→ **Task statement**
Below are records; work out how many of their lines hold the string "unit" and give that number alone.

>>>

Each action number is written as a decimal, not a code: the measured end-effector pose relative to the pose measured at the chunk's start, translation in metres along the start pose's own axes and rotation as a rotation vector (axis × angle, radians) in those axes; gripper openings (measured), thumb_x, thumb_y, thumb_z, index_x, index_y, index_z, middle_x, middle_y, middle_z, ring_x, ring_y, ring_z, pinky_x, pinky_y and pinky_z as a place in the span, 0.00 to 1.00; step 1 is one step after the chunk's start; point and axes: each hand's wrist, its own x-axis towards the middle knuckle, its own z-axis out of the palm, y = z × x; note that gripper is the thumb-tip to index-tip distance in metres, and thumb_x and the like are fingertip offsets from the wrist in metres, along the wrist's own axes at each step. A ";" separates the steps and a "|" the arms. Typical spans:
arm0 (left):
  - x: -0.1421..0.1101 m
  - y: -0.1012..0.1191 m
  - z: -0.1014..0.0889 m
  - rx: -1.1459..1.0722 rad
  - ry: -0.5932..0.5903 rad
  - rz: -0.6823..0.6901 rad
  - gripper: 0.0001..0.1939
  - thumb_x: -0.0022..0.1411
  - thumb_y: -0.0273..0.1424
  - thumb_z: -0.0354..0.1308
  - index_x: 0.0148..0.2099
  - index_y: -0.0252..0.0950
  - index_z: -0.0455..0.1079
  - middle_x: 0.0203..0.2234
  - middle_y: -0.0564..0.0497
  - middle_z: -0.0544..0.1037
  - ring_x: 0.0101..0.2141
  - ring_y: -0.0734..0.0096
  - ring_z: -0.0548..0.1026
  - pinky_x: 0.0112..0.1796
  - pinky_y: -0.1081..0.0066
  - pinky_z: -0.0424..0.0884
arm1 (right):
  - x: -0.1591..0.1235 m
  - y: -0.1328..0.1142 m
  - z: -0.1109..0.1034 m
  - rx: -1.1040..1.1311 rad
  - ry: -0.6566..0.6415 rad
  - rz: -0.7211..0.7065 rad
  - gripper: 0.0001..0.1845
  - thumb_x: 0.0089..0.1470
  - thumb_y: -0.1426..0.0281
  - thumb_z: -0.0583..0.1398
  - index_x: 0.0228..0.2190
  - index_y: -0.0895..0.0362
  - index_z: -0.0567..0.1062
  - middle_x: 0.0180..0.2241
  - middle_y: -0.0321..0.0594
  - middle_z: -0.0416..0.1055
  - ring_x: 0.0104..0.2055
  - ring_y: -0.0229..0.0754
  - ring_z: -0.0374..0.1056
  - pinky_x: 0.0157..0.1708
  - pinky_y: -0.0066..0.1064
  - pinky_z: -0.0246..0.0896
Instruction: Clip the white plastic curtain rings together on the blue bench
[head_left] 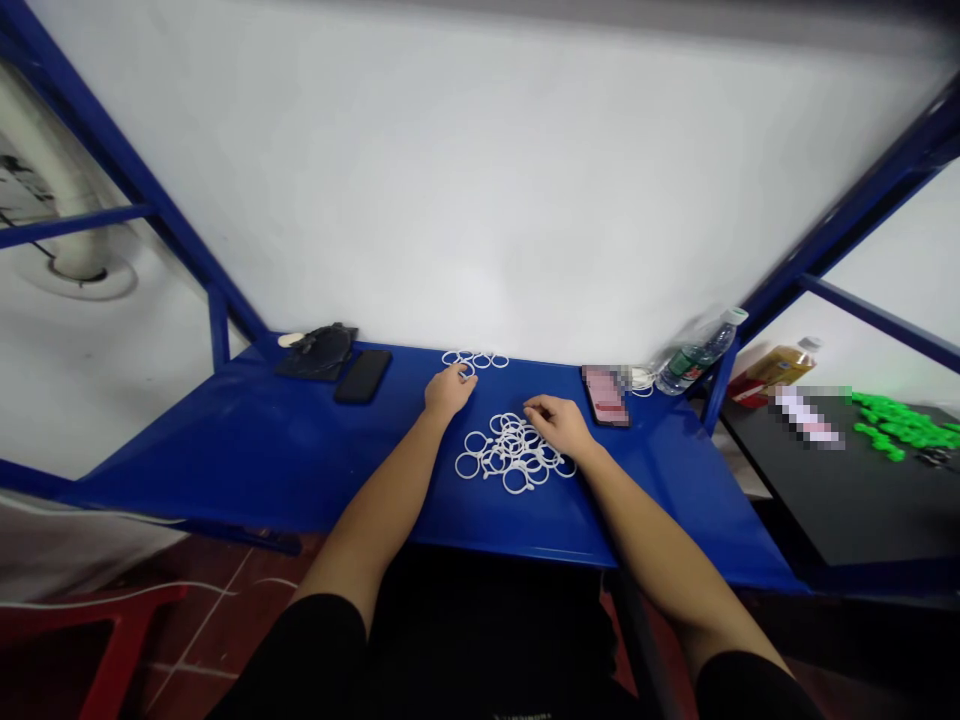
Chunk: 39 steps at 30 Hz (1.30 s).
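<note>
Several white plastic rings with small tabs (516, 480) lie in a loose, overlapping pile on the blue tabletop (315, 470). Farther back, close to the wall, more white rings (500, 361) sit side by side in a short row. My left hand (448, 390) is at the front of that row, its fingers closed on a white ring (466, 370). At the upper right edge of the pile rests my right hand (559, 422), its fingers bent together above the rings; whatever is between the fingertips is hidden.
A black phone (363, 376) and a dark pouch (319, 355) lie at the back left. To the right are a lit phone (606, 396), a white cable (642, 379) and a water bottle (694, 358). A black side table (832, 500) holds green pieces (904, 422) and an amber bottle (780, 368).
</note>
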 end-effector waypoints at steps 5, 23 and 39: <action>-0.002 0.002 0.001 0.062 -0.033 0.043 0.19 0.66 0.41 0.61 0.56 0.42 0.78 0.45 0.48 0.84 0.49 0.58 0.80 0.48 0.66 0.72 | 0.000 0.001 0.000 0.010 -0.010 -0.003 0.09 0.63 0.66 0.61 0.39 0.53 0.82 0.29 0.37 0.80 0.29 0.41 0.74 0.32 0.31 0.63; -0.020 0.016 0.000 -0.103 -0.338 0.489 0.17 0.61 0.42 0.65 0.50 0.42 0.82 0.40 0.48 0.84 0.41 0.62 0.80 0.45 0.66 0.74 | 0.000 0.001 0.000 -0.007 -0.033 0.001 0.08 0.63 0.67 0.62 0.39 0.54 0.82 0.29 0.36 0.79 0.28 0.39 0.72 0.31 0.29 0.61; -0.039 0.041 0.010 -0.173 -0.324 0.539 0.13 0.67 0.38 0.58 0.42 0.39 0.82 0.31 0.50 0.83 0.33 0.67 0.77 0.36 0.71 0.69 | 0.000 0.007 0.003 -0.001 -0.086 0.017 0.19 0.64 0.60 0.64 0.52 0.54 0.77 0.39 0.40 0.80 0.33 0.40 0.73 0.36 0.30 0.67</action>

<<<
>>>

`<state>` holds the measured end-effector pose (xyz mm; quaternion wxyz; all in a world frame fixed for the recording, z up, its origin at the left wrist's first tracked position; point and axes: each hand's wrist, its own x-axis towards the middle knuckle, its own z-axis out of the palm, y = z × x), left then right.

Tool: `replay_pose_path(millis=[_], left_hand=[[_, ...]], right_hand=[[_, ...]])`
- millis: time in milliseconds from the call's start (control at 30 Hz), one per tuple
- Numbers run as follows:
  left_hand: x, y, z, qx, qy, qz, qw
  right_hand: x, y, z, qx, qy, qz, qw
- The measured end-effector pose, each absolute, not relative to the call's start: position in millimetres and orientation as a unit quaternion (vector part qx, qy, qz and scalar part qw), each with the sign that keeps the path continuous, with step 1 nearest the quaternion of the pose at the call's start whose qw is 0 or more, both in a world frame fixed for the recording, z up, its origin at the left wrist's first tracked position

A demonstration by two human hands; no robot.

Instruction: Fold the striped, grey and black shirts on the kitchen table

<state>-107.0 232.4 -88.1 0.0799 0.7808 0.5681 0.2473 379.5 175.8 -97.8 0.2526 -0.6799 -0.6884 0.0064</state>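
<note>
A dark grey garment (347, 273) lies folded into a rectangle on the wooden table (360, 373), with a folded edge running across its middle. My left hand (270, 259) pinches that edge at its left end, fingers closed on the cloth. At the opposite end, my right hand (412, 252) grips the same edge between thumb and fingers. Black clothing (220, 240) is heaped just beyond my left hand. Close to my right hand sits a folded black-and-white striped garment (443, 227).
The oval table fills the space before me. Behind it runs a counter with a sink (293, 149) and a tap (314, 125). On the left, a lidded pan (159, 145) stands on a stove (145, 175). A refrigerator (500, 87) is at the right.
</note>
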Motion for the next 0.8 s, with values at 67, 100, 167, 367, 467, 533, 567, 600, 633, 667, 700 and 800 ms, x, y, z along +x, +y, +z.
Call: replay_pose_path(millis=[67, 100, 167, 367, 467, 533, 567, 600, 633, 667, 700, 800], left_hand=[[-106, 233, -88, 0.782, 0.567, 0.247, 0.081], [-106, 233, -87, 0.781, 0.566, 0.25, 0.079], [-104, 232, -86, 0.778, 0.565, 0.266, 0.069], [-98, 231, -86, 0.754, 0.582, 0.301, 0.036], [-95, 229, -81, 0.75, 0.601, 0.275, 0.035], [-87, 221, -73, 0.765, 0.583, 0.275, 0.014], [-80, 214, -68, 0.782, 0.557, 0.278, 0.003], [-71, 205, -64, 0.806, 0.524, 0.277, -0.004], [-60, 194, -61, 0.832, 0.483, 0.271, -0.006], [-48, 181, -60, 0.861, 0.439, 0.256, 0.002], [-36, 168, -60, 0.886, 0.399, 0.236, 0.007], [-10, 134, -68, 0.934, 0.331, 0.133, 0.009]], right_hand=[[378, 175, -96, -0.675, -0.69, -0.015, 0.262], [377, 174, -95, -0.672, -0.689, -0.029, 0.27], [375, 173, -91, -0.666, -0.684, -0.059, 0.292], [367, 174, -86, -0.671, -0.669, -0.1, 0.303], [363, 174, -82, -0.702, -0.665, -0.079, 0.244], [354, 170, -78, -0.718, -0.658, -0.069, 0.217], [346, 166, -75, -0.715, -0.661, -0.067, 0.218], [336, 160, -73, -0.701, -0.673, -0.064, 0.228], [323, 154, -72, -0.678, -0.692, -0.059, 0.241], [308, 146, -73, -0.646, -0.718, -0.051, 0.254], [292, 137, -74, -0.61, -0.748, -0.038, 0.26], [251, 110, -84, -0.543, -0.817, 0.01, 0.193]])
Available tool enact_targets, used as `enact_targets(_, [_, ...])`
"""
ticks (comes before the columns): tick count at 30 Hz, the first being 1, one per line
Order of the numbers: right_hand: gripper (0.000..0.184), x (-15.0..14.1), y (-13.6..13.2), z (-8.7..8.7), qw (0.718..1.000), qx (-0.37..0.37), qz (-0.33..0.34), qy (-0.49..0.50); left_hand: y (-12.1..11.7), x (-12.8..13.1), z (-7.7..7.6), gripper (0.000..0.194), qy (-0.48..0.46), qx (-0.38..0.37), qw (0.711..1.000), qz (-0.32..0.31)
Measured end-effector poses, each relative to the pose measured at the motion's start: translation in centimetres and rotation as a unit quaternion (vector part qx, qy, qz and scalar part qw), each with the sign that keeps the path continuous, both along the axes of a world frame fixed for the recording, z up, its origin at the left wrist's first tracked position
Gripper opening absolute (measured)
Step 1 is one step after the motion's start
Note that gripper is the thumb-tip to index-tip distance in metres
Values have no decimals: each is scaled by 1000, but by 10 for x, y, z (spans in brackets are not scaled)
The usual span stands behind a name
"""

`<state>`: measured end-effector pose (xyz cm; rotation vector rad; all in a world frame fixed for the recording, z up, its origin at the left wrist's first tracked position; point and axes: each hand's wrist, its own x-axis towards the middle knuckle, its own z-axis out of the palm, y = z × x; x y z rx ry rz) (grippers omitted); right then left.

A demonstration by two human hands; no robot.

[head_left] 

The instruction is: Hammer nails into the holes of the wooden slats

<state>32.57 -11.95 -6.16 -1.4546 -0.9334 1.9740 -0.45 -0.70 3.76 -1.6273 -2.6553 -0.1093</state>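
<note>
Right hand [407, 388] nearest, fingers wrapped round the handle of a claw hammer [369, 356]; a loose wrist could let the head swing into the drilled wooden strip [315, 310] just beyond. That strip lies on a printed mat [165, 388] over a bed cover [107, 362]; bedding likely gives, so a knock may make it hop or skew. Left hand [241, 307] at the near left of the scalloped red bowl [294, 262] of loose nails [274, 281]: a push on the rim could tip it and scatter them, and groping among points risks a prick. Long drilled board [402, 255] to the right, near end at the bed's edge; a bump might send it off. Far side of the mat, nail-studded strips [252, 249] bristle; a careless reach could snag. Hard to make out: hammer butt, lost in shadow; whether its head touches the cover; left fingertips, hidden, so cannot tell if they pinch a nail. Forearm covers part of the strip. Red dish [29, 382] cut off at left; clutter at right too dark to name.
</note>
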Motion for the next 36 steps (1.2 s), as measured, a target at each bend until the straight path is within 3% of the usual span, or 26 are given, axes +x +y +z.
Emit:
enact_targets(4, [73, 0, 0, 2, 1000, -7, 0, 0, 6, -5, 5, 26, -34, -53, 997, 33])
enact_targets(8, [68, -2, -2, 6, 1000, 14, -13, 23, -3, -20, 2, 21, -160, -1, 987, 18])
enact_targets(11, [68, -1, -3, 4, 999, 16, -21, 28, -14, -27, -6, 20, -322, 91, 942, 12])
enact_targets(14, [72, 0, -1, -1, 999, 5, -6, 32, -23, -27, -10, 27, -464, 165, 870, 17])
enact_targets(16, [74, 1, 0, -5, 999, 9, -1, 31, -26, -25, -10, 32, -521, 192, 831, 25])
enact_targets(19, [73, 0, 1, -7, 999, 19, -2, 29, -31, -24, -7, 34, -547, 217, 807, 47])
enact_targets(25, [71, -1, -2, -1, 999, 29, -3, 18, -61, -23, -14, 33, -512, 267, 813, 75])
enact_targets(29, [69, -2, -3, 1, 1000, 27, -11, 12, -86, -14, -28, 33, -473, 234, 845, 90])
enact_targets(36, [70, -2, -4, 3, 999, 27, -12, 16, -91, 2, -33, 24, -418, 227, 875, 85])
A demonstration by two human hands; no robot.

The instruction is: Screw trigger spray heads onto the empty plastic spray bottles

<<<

→ **Result**
2